What is the biggest thing that happened to you this year? Did it
influence your music?
The travelling has been the biggest thing to me this year. Some of the highlights was when me and my girlfriend visited Bologna in Italy and Baldone in Latvia while touring. Bologna with the beautiful arcades and leaning towers and Baldone with an old fantastic sanatorium that has been in decline for decades. It was big moments for me and I was glad to share those with her. It does influence me a lot even if I can't put my finger exactly how and where.

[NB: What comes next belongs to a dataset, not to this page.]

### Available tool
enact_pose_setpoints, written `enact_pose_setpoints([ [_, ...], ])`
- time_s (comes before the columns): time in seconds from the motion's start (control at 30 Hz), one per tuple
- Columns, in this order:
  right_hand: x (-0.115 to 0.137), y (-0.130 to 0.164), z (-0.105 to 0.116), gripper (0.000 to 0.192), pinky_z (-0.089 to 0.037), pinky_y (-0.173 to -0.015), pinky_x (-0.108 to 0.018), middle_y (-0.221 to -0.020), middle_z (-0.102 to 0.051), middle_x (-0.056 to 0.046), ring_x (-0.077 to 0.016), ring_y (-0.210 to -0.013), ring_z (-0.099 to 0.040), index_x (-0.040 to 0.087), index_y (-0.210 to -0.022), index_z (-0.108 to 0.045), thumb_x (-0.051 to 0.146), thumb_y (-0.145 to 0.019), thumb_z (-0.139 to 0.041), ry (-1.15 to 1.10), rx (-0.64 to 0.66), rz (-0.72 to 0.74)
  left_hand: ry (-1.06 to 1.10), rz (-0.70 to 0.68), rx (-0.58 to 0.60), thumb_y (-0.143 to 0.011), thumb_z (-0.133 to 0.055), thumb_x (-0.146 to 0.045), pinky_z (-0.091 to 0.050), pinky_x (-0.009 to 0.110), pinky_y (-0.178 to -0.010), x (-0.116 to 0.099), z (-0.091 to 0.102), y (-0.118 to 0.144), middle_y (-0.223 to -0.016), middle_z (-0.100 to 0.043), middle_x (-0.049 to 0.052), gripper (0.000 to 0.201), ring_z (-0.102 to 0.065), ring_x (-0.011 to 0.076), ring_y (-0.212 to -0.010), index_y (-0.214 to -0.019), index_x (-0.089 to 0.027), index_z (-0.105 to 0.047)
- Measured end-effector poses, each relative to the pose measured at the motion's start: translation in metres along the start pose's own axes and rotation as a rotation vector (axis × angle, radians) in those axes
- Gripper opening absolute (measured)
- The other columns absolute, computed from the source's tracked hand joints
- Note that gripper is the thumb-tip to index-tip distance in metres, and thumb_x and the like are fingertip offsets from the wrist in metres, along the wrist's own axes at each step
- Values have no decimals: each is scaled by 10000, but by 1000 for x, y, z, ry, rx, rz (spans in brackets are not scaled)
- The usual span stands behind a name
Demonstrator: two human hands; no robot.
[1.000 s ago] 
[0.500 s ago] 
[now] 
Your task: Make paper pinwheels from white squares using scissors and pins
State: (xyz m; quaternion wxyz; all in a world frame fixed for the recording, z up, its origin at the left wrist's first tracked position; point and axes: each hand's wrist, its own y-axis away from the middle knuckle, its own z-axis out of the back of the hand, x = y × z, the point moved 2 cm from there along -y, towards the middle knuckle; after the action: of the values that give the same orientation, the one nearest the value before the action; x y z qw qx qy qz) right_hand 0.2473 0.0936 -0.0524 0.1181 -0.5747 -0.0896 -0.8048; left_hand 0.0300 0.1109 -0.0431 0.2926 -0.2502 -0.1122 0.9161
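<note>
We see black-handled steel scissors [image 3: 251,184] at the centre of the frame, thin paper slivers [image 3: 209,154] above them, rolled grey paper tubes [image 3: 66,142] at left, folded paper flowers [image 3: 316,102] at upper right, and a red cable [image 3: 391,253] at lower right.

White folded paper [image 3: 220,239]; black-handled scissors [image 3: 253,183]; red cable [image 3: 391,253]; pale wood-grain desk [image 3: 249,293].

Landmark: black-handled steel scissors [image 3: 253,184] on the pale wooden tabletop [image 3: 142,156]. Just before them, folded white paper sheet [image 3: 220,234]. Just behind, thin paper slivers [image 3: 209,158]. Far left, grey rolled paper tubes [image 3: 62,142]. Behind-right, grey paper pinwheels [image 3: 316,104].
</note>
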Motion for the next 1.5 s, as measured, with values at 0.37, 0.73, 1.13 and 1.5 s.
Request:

What can we expect from you next year?
I've got big plans for 2008. "The Lake Acts Like An Ocean" will be
released in UK. I also want to finish and release the arctic album. With APF we're very close to finishing the recordings of our second album "Timber and Modern Ways" and we already have gathered some ideas for the next one after that. I also have some collaboration plans I want to do, for an example me and Rachel Briggs are planning to do something of a cover project together. I hope to do some touring but mainly plan to write and record next year. I have so many ideas I want to do something with.